As you can imagine, this is extremely time consuming and requires some intuition regarding the behavior of the various algorithms and how much speedup should be expected from each. This is why I don't generally accept contributions of SIMD extensions unless there is funding for me to peer review the extensions, which involves performing the aforementioned procedure. This procedure is necessary in order to ensure that all proposed new SIMD extensions are justified. (It wouldn't make sense to introduce a SIMD extension for a particular algorithm if that SIMD extension doesn't significantly speed up that algorithm.) However, if the developer of the SIMD extensions can perform the benchmarking procedure during the development process and provide me with that data, then I will only have to peer review the final results, which takes significantly less time. (This is assuming that there is a high degree of confidence that the data are reflective of the expected speedups across a wide array of CPUs within the architecture family, as well as a wide array of compilers and operating systems. I mention that because, in the case of the Arm Neon SIMD extensions, it was necessary to separately benchmark in-order and out-of-order cores. It was also necessary to separately benchmark GCC and Clang, because GCC < 12 didn't have an optimal Neon intrinsics implementation.)

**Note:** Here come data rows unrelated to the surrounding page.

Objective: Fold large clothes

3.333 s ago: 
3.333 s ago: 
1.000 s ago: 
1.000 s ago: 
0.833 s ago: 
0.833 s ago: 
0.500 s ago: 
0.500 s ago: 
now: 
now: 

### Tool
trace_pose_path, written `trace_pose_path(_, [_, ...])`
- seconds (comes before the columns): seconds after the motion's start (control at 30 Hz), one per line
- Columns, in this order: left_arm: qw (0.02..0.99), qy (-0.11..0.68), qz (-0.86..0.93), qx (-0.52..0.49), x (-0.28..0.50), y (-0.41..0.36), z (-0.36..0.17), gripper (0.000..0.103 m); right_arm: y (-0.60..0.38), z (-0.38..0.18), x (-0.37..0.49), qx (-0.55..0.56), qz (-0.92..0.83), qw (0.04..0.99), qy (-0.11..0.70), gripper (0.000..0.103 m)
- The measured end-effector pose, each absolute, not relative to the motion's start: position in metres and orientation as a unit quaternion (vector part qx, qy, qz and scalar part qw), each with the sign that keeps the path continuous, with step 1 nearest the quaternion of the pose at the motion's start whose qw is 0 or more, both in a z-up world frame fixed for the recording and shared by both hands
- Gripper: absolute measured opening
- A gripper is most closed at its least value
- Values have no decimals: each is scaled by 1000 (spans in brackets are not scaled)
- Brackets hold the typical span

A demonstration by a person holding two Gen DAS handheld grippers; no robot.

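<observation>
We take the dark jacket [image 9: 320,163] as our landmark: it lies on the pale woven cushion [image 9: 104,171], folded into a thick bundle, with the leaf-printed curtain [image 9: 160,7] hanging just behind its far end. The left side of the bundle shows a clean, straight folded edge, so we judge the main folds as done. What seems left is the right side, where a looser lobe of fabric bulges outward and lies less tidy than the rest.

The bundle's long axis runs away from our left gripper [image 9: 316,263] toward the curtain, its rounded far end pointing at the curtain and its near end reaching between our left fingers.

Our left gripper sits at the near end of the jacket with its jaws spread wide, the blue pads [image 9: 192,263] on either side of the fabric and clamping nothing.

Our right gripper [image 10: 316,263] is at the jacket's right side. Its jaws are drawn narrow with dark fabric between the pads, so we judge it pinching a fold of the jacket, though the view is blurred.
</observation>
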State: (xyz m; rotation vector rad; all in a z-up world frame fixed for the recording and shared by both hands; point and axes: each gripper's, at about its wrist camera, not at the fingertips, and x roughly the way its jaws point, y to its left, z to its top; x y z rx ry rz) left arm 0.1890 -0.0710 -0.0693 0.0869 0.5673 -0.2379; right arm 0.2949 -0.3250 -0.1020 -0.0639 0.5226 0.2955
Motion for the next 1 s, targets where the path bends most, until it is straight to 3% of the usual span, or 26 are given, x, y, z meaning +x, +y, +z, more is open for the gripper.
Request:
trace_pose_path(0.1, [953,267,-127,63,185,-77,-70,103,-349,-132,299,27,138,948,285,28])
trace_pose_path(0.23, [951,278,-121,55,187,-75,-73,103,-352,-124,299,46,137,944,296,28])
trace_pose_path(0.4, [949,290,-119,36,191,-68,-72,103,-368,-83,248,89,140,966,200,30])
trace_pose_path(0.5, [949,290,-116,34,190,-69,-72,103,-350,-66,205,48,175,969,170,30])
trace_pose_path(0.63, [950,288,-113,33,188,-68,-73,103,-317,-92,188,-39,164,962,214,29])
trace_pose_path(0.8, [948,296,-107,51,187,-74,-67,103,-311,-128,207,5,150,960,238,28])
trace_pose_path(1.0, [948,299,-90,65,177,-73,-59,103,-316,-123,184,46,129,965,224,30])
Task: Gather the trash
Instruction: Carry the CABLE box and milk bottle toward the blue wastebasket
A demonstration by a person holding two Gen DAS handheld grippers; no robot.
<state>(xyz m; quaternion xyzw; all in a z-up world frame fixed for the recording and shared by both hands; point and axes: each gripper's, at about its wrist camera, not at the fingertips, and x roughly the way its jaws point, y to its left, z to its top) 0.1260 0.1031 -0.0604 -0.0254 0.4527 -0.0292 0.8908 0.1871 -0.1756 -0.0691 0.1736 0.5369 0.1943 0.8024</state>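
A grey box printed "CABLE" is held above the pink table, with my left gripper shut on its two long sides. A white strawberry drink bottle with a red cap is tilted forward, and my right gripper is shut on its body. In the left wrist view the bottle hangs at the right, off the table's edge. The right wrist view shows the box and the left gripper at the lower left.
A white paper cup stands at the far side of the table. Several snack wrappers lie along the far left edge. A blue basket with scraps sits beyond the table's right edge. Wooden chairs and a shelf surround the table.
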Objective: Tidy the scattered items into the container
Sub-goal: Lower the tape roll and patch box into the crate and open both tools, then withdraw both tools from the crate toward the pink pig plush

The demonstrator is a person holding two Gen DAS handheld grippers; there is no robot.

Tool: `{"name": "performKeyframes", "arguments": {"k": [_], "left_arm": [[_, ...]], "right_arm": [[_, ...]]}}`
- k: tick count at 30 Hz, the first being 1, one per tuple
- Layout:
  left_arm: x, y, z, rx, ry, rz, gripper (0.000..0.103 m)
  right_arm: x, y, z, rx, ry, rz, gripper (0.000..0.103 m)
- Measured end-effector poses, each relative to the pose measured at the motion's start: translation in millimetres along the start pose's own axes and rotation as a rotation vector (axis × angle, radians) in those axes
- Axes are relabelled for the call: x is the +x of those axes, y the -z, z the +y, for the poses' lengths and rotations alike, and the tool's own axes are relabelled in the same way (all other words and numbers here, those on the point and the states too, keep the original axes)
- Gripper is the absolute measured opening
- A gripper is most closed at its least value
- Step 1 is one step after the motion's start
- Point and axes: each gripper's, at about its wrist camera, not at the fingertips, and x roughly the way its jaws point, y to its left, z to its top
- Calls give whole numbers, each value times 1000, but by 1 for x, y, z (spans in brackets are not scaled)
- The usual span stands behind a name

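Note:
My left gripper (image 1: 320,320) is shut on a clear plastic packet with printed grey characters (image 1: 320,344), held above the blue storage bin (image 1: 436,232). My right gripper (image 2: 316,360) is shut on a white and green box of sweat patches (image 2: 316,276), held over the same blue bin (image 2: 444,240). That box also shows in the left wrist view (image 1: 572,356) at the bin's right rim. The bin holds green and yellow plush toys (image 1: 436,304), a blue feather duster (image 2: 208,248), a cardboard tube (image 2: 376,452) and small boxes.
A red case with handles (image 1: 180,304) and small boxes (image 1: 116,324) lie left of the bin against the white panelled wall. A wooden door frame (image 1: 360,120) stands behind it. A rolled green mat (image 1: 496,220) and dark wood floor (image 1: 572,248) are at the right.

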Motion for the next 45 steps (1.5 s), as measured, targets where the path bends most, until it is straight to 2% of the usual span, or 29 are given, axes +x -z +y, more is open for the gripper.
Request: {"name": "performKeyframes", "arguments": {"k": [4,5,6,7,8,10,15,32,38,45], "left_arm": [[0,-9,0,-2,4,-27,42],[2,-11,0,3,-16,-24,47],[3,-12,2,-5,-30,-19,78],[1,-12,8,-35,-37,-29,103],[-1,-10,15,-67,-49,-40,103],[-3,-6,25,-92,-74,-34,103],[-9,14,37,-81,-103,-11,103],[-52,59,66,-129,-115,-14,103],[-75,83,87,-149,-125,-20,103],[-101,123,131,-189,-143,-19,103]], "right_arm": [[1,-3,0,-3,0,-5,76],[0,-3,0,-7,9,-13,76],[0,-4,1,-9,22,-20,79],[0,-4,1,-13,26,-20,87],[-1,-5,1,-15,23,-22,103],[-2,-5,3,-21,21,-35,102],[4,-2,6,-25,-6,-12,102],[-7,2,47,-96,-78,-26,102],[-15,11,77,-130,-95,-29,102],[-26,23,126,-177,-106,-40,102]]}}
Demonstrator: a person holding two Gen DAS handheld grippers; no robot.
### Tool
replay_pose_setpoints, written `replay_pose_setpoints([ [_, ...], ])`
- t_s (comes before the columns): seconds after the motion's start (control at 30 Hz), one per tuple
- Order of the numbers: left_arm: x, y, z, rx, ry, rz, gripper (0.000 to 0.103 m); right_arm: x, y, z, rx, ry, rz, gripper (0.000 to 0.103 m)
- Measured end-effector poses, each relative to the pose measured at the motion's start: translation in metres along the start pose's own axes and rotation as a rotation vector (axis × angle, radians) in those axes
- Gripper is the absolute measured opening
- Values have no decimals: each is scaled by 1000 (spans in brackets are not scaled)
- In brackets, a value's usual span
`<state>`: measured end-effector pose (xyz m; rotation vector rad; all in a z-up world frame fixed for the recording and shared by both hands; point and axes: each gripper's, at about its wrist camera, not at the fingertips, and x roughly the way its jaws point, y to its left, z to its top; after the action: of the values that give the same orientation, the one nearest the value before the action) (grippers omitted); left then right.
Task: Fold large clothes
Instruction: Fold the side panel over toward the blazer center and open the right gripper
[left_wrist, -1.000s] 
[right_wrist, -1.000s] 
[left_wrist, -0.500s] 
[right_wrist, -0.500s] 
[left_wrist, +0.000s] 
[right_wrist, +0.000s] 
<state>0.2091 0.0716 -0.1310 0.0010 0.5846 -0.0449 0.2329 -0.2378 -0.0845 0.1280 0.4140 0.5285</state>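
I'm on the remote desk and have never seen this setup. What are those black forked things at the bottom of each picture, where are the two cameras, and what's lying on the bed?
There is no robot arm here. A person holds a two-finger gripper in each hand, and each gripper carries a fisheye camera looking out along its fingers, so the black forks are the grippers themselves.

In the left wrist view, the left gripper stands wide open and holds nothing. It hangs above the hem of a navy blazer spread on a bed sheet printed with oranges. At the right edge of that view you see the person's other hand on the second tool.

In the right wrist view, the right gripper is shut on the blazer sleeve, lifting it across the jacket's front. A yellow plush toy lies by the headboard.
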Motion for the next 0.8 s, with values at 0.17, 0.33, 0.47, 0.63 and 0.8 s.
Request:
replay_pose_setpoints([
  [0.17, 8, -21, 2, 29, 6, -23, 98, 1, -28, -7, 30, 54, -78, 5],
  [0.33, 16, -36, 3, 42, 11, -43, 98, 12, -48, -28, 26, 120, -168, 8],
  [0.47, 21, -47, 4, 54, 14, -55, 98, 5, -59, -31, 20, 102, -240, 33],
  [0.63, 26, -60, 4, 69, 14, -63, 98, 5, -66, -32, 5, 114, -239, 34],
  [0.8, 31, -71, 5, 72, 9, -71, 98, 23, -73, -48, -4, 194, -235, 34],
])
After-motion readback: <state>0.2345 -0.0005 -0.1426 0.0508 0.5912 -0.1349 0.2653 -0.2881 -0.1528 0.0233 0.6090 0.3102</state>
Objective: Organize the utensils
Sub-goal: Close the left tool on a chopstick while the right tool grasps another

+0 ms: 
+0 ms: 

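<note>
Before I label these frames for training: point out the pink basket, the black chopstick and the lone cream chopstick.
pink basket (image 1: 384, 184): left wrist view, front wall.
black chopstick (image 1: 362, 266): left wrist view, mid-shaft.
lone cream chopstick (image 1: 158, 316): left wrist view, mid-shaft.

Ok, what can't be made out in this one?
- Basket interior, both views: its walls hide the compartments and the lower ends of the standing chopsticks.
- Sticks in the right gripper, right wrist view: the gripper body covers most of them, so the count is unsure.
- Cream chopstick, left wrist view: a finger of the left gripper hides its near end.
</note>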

This OpenOffice Calc template may be useful.

NOTE: It might be possible to develop a lower-level benchmark that runs each algorithm in isolation repeatedly for a specified period of time, thus eliminating at least some of the aforementioned differential performance analysis tedium. However, such a benchmark would likely be unrealistically cache-resident and thus wouldn't accurately reflect the performance of a particular SIMD extension in a real-world compression/decompression scenario. (Also, you couldn't test the Huffman algorithms using such a low-level benchmark, because the performance of those algorithms strongly depends on the input.) Another possibility might be to instrument the libjpeg-turbo code so that it independently tracks the average execution time of each algorithm for a particular libjpeg instance and prints a performance table when the instance is destroyed. I'm not sure if that would really accelerate the development process, because it would still be desirable to benchmark each SIMD extension in isolation as it is developed. It would, however, accelerate the peer review process, i.e. the process of benchmarking a set of SIMD extensions that has already been developed.

BHbean · 2023-12-08T12:39:59Z

@dcommander Thanks for your comprehensive explanation. I think I can continue my testing now. Considering the situations i currently faced, all my tests might just be a reference instead of a strong evidence, because of the following reasons:

This is assuming that there is a high degree of confidence that the data are reflective of the expected speedups across a wide array of CPUs within the architecture family, as well as a wide array of compilers and operating systems.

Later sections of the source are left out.